On January 7, 2025, two separate fires—the Palisades Fire and the Eaton Fire—ignited within hours of each other. By the time they were contained, the fires had torn through dozens of neighborhoods in Los Angeles and become the most destructive and costliest natural disaster in California history. A year later, the charred hillsides have mostly faded from view, but the financial aftershocks have not.
There is growing uncertainty over what triggers federal disaster assistance. At the same time, California and other states face a more fundamental question: how to pay for disasters that have grown too large, too frequent, and too expensive for the systems built to absorb their costs. In the absence of clear answers, those costs don’t disappear. They trickle down to all of us—renters, homeowners, electric ratepayers, and taxpayers.
Even with roughly $40 billion in federal disaster relief, $36 billion of which is still pending, the costs of the two California fires are far from fully accounted for. Total property and capital losses are estimated at up to $131 billion. What cannot be absorbed by public disaster spending is pushed outward, scattered across private balance sheets and household bills.
Start with insurance. The Los Angeles fires exposed a trend that has been unfolding for years. As private insurers pull back from the California market in response to rising wildfire risk, California’s FAIR plan—the insurer of last resort for homeowners unable to find coverage in the private market—has expanded rapidly. Since 2022, the plan has more than doubled its policy count, and total exposure ballooned to $670 billion as of December 2025. But like most safety nets, however, the FAIR plan has limits. After the L.A. fires, losses exceeded its reserves, forcing the plan to levy a $1 billion assessment on all licensed insurers in the state. This surcharge is then passed on to customers. In the private market, insurers were barred from dropping residential policies for one year. Now that the moratorium has ended, insurers are likely to raise rates to cover their losses.
Utilities tell a similar story. After being found liable for devastating fires in 2019, one of California’s largest utilities declared bankruptcy. In response, lawmakers created a wildfire liability fund to prevent the utility system from collapsing the next time disaster struck. The fund is financed equally by the state and three major utilities, meaning both taxpayers and ratepayers bear the cost. Now, the state has increased the fund by $18 billion in anticipation that Southern California Edison will draw on it to compensate families after the Eaton fire. The system held for now, but the price of that stability increasingly fell outside the normal budget process.
But backstops like the FAIR Plan or wildfire liability funds are inherently not financially sustainable over the long term, especially when a backstop becomes the default rather than a true backstop. Pricing risk accurately and asking policyholders and ratepayers to bear some disaster costs is not unreasonable. No one wants to see their electricity bills go up. But without utilities investing in brush clearing, underground powerlines, and other mitigation measures, ratepayers will still end up paying when a downed line starts a fire.

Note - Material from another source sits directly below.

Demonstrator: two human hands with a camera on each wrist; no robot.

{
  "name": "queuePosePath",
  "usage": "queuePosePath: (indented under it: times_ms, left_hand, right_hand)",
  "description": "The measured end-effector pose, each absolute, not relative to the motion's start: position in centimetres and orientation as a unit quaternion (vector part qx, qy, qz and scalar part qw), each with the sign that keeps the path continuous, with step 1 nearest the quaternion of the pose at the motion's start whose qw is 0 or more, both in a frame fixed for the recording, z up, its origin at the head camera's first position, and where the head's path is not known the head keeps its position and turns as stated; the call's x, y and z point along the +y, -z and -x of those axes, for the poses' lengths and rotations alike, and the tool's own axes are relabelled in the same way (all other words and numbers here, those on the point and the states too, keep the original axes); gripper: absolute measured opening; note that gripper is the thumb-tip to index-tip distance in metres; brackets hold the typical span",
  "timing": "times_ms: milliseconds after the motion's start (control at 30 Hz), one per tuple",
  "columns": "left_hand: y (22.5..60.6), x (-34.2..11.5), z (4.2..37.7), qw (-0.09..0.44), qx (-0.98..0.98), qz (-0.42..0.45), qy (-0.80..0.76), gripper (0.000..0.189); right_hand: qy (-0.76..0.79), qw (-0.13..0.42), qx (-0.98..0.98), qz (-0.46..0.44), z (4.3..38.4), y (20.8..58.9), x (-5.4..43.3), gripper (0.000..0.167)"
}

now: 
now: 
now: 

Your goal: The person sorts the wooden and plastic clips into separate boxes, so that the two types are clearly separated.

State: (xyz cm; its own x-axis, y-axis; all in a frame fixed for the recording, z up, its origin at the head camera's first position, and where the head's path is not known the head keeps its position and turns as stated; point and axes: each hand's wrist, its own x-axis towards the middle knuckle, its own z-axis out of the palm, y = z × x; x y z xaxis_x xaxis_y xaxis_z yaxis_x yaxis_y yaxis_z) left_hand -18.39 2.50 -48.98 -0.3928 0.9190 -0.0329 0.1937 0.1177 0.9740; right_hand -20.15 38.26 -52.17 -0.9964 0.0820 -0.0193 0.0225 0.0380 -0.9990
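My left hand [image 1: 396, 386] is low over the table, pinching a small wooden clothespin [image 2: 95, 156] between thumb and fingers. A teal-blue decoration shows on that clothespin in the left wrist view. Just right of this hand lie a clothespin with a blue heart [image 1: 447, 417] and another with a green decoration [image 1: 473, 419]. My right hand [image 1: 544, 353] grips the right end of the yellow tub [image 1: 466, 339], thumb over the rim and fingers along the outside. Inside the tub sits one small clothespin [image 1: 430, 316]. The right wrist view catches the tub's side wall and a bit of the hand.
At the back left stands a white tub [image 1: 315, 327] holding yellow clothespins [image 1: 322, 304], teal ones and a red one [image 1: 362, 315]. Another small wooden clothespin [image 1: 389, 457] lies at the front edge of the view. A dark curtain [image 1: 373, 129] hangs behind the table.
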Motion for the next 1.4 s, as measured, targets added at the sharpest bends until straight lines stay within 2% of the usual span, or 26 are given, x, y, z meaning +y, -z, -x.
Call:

Same goes for home insurance. Premiums have to rise because wildfire risks are growing and have historically not been accurately accounted for. When insurers suffer greater losses after each fire and are forced to exit the market, renters and homeowners face higher premiums for less coverage—or no coverage at all. The only way to lower rates and make them affordable over the long run is to reduce risks, and for homes that means building with fire-resistant materials, creating defensible space, and maintaining buffer zones. When there is no clear requirement to reduce risk, these systems become a collection of financial shock absorbers that manage losses without shrinking the underlying exposure.
That same dynamic now shows up at the federal level. Disaster policy increasingly runs on autopilot. Responsibility for reducing future risk is diffuse, and often optional. The federal government has a clear role when disasters overwhelm state and local capacity—that is part of federalism. But tax dollars do little good when they simply subsidize rebuilding in the same way, in the same places that were just devastated. The system has grown adept at paying for damage after it happens, while struggling to coordinate, prioritize, or invest seriously in making the next disaster less costly. Every dollar spent should help ensure that the next disaster demands fewer dollars, not more.
Disaster policy is fiscal policy. Safety nets like federal aid, the FAIR Plan, and wildfire liability funds are only sustainable if they are paired with clear expectations to mitigate risks and limit future exposure. Financing disaster response and recovery without addressing underlying vulnerability does not stabilize the system. It shifts costs, defers accountability, and locks in higher bills over time.
The wildfire season will return, as it always does. The question is whether we will devote the resources now necessary to mitigate future impacts and taxpayer costs?